Кажется, что город дышит совсем иначе, чем обычно. В дни перед Новым годом воздух разительно меняется. Промозглого осеннего холода, царящего всегда в день поминовения *, летучих облаков, порывов ветра как не бывало. Под неподвижным небом, не серым, а скорее белесым, наступает морозное оцепенение.
Даже когда нет снегопада, в воздухе дрожат мельчайшие, как пыль, частички льда, особенно заметные в сияющем вокруг витрин ореоле.
Все на улицах, все куда-то спешат. Женщины волокут за собой детей, которых приманивает каждая витрина.
- Иди, Кристиан, переставляй ноги... То же твердят своим малышам сотни, тысячи мамаш.
- Осторожно, трамвай...
Кондитерские, кафе, бакалейные лавки набиты битком, как ларьки с лубочной картинки.

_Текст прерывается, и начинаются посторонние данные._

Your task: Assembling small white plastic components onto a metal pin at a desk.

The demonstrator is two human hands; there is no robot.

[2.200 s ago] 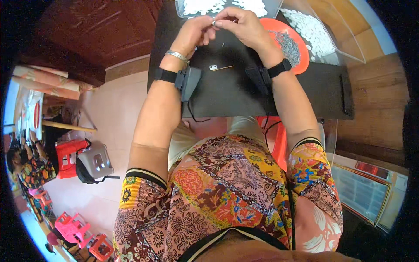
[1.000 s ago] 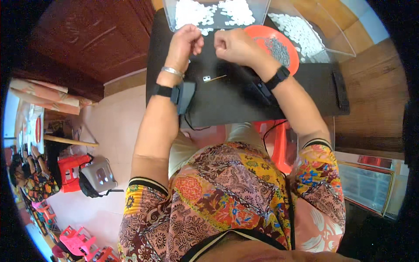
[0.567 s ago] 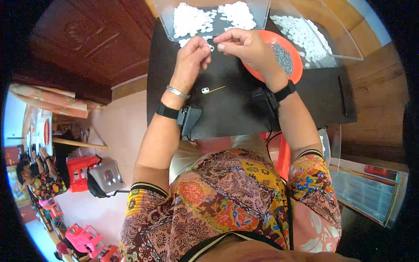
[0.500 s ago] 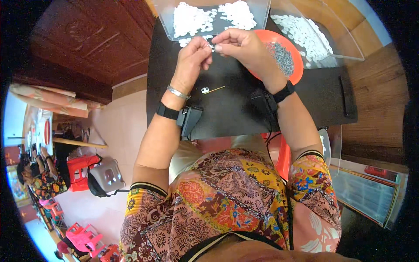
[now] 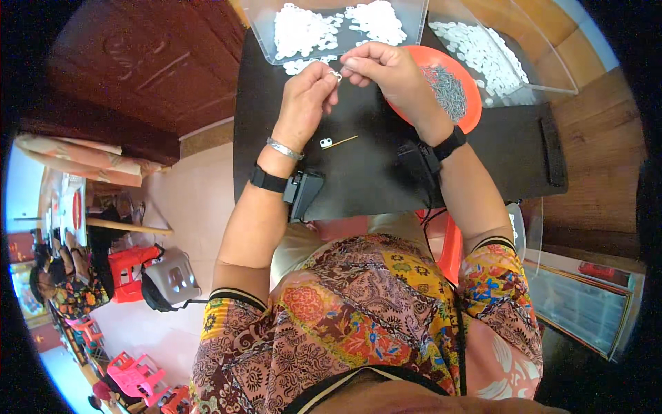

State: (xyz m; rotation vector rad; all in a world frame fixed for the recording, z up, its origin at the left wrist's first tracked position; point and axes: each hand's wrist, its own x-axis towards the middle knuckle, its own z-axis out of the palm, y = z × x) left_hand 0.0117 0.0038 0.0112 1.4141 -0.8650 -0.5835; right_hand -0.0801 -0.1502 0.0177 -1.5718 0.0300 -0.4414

Сладкий, ароматный запах пряников и шоколада сочится из дверей, которые беспрестанно открываются и закрываются. Витрины снизу доверху загромождены фламандской сдобой - с медом, с разноцветными засахаренными фруктами.
Там выставлены пряничные овечки и санта-клаусы в человеческий рост с белыми ватными бородами, коричневатые или цвета ситного хлеба, и все это сладкое, ароматное, съедобное.
- Мама, гляди...
- Идем.
На площади святого Ламбера, в "Большом универсальном", толпа валит по проходам, растекается по отделам, двигаясь мелкими шажками, и десять лифтов, переносящих покупателей с этажа на этаж, не справляются с нею. Мужчины выходят из магазина, неся на плечах огромных деревянных коней; а женщины потом приносят этих коней обратно, чтобы обменять их на какую-нибудь говорящую куклу.